8065585: Change ShouldNotReachHere() to never return (original) (raw)

Kim Barrett kim.barrett at oracle.com
Thu Apr 16 17:34:10 UTC 2015


On Apr 16, 2015, at 4:50 AM, Lindenmaier, Goetz <goetz.lindenmaier at sap.com> wrote:

the IBM docu says that notreturn affects only warnings about uninitialized variables, not about missing returns.

I would summarize it as saying it does affect ununitialized variable warnings, and as being silent on the subject of missing returns.

It also says that registers are not stored on a call. http://publibfp.boulder.ibm.com/epubs/pdf/c1473260.pdf page 193.

Actually, it says registers saved by the caller might not be restored before the call.

For the compiler flags and warnings I get see the compile output below.

The missing return warnings are quite disappointing, even to the level of a bug. Though the feature documentation is so light, it could arguably do almost anything.

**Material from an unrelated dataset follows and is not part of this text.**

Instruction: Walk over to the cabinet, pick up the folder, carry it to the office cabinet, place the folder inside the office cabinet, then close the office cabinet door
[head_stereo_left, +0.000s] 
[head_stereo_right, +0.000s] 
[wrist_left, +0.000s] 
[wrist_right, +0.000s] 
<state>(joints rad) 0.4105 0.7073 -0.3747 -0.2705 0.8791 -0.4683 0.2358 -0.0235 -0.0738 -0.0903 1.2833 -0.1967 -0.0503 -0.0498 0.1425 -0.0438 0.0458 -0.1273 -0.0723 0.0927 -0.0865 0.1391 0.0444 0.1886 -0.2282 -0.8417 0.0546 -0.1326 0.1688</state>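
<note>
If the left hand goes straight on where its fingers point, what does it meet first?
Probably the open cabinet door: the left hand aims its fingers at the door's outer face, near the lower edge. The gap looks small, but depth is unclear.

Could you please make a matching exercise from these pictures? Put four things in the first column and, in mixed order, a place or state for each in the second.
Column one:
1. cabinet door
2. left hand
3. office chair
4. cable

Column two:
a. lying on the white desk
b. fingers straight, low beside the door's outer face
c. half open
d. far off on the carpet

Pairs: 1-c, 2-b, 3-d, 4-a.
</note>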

XLC appears to provide at least three mechanisms for indicating a function doesn't return. The attribute method has the weakest description: "indicate to the compiler that the function is not intended to return." The others are

_Noreturn function attribute (similar to inline) - "declares a function that does not return to its caller." Added by C11 and requires special compiler options to enable.

#pragma leaves(function_name, ...) - "Informs the compiler that a named function never returns to the instruction following a call to that function."

Goetz, if you have some time (yeah, right), it might be interesting to find out if either of the other two behave any differently with regard to missing return warnings.

I will be sad if this proposed change has to be dropped because an otherwise well-reputed compiler was so lame in this respect. I really dislike dummy return statements and not having -Wuninitialized turned on.